Beyond touch screens, ClearJet is now working with a Singaporean team to make smart windows that can be transparent or opaque. For example, if you have too much light coming in, you can turn the window off and use less air-conditioning. Now the company moved from under the incubator into the high-tech village on the HU Givat Ram campus. We already have several HU graduates working for the company. The chief chemist is Dr. Grouchko, who graduated from HU.

https://youtu.be/DJz7pYiR5aE

Why the Invention is Important

In general, this technology is important for the field of transparent electrodes. For example, you can imagine an electronic newspaper. Anything that requires an electronic display would require these electrodes. If you were to use the present technique to make an electronic newspaper, you couldn’t fold or bend it. The coverlay (the cover), is made of ITO, which is fragile. Our invention allows making foldable and bendable electronics, or what is known as ‘plastic electronics.’ Just imagine in the future, the ability to take your iPad, roll it up and put it in your pocket.

What’s next? With the advent of computers becoming more powerful and available, we can do many more things with printing. Now, I’m working on three dimensional (3D) and 4D printing–meaning, creating an object that can move, sense or emit light.

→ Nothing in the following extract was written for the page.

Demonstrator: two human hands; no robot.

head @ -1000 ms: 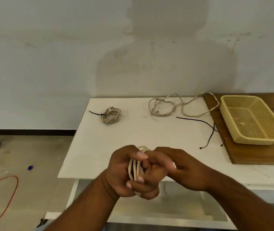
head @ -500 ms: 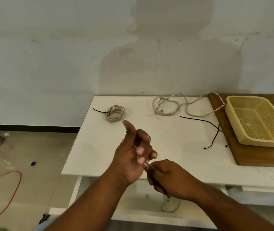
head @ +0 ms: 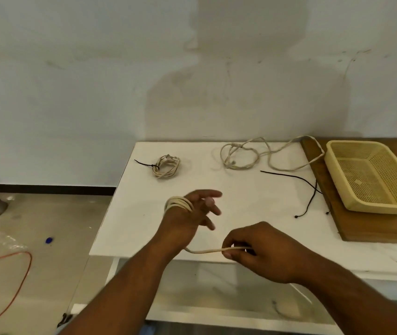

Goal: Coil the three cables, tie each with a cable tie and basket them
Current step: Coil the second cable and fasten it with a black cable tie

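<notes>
Cream cable [head: 213,250] runs taut between the two hands above the near edge of the white worktop [head: 129,226]. The right hand [head: 262,252] has its fingers [head: 228,254] closed in a pinch on the free length of it, thumb against fingertips. From there the strand leads toward 9 o'clock, under the wrist of the left hand [head: 190,213], and ends in several loops [head: 179,204] wound around that hand's knuckles. The left hand's fingers are spread and loosely open, blurred, gripping nothing; the loops simply sit around the hand.

At 11 o'clock from the hands, a finished coil [head: 167,166] lies on the worktop, bound with a black cable tie [head: 145,163] whose tail sticks out to the left. At 1 o'clock, near the back edge, a third cable [head: 265,155] sprawls loose and uncoiled, one end reaching the rim of the yellow basket [head: 337,165]. Two spare black ties [head: 289,176] lie between that cable and the basket. The basket sits at 2 o'clock on a wooden board [head: 373,226] and holds no cable.
</notes>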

How He Got Involved in Printing

My field is called colloid chemistry, which is the chemistry of materials in small sizes. Milk and face cream are everyday examples of products based on colloid chemistry. I started working with printing when I consulted for a start-up many years ago.  At the beginning, I was working on graphic printing, which means to print basics like black, blue and yellow colors. After some years I started working in functional printing, meaning to print something beyond color that provides a function. For example, if we print silver or gold particles, we can create electrical conductors, and if we print some ceramic particles, we can make solar cells.

Hebrew University and Collaborations

I work with Professor Uri Banin, so we can print his quantum dots for signage, with Professor Yossi Paltiel to make plastic light sensors, and with Professor Guy Ron from the physics department to print 3D radiation detectors. It’s all about combining materials and using them to make functional items. Since our expertise is in making new materials, we can touch on a variety of disciplines.

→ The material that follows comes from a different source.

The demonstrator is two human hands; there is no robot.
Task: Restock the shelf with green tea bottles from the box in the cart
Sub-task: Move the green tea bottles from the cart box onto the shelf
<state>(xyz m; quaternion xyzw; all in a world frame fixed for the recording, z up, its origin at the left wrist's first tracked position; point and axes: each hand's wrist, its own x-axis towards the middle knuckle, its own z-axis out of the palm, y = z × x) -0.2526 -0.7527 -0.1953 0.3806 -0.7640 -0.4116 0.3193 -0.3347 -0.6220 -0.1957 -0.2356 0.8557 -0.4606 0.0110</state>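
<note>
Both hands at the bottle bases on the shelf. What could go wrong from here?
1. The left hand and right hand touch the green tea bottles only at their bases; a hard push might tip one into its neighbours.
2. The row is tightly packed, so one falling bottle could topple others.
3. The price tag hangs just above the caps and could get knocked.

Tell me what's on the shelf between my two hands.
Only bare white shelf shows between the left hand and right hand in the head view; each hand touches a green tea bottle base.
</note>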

We have several international collaborations, for example with Singapore, China, and the EU. We have a long-term collaboration with NTU in Singapore in the field of nanomaterials for energy and water applications (together with Ben Gurion University). This is done within the international research center CREATE, which is under the National Science Foundation of Singapore.  The Hebrew University has two programs in this research frame; the second one is led by Professor Ehud Razin.

HU is an excellent place for research; we recruit the best people, the atmosphere is excellent and the infrastructure at the nanocenter is very advanced. This scientific environment is wonderful and enables excellent scientific achievements, as well as commercialization opportunities, through Yissum, the tech-transfer company of HU.